Dies gilt ebenfalls für die Annahme des LG, dass ein außergewöhnlicher, vom typischen Durchschnittsfall erheblich abweichender Fall nicht anzunehmen ist. Außergewöhnliche Umstände sind auch bei Vorhandensein eines Kabelanschlusses bei der Interessenabwägung zu berücksichtigen (BVerfGE 90, 27 [37] = NJW 1994, 1147). Dass das LG einen in der Rechtsprechung anerkannten Ausnahmefall, nämlich den bezüglich ausländischer Mieter, abgelehnt hat, hatte lediglich klarstellenden Charakter. Es hat damit nicht die Bf. auf Grund ihrer Heimat ungleich behandelt (vgl. hierzu BVerfGE 90, 27 [37] = NJW 1994, 1147).

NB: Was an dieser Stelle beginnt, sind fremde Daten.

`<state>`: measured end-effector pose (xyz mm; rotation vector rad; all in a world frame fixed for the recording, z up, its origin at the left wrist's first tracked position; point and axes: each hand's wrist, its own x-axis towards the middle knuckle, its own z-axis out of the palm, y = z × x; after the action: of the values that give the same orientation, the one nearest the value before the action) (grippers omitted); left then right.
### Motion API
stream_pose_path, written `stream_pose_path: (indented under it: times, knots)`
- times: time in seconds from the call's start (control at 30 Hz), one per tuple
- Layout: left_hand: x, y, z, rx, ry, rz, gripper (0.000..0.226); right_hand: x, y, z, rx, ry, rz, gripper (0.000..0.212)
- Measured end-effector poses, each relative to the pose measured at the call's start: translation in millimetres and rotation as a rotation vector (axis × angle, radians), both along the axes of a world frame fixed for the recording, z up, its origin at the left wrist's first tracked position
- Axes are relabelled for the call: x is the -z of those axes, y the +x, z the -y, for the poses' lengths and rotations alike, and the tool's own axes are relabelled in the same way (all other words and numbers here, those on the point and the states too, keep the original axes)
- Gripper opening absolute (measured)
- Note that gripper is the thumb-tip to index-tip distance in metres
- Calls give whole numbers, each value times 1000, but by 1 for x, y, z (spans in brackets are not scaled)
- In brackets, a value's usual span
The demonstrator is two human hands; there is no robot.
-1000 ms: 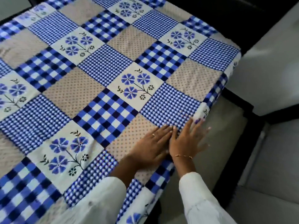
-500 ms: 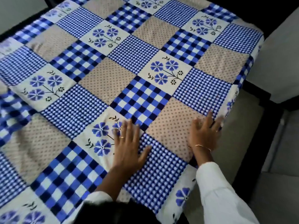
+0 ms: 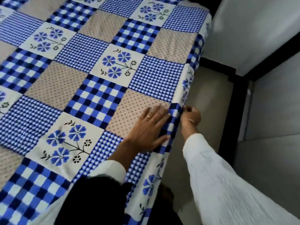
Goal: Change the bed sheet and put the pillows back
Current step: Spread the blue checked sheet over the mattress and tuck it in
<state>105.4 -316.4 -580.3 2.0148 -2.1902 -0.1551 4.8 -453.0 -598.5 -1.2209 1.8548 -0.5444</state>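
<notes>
A patchwork bed sheet of blue checks, beige dotted squares and blue flower panels covers the bed. My left hand lies flat on it, fingers spread, close to the bed's right edge. My right hand is over that edge, fingers curled on the hanging border of the sheet. No pillow is in view.
A narrow strip of beige floor runs along the bed's right side. Beyond it stand a dark frame and grey panels. A white wall rises at the upper right. My foot shows by the bed edge.
My left hand slid right across the sheet to the bed's edge. My right hand moved off the top surface, down over the side, and closed on the hanging border.
</notes>
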Motion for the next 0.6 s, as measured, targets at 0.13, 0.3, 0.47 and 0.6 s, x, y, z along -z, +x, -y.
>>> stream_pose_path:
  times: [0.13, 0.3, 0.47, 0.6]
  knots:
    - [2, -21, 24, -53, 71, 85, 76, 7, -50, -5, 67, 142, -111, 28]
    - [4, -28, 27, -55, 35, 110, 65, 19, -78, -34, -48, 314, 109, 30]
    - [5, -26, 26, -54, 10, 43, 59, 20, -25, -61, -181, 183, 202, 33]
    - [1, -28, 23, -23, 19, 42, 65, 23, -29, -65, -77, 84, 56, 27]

Dass auch für die deutsche Bf. die Annahme eines Ausnahmefalls grundsätzlich möglich ist, wird vom LG entgegen der Ansicht der Bf. nicht übersehen, da es ihr gesteigertes berufliches und persönliches Interesse und Informationsbedürfnis und das ihres Ehemanns für andere Kulturen und deren Sprache nicht unberücksichtigt lässt. Bei der Abwägung durfte das LG jedoch die Frage beachten, ob das Informationsbedürfnis nur durch eine Parabolantenne befriedigt werden kann oder ob es auch andere vergleichbare Möglichkeiten der Versorgung gibt. Ob diese Möglichkeiten vergleichbar hinsichtlich der Programmvielfalt und zumutbar hinsichtlich der Finanzierung sind, ist an dieser Stelle nicht zu entscheiden. Die Auffassung des LG, die Bf. habe ihrer Darlegungspflicht bezüglich der Notwendigkeit gerade einer Parabolantenne nicht genügt, ist nicht zu beanstanden. Zwar hat die Bf. umfänglich die Vielfalt und Leistungsfähigkeit des Satellitenempfangs beschrieben. Eine Darlegung, dass dies nicht anders als mittels der Parabolantenne erreichbar ist (z.B. über Programme mit Decodern oder über Internet), erfolgte jedoch nicht. Zudem hat das LG zulässigerweise berücksichtigt, dass die berufliche Tätigkeit der Bf. nicht Gegenstand der mietvertraglichen Verhandlungen gewesen war.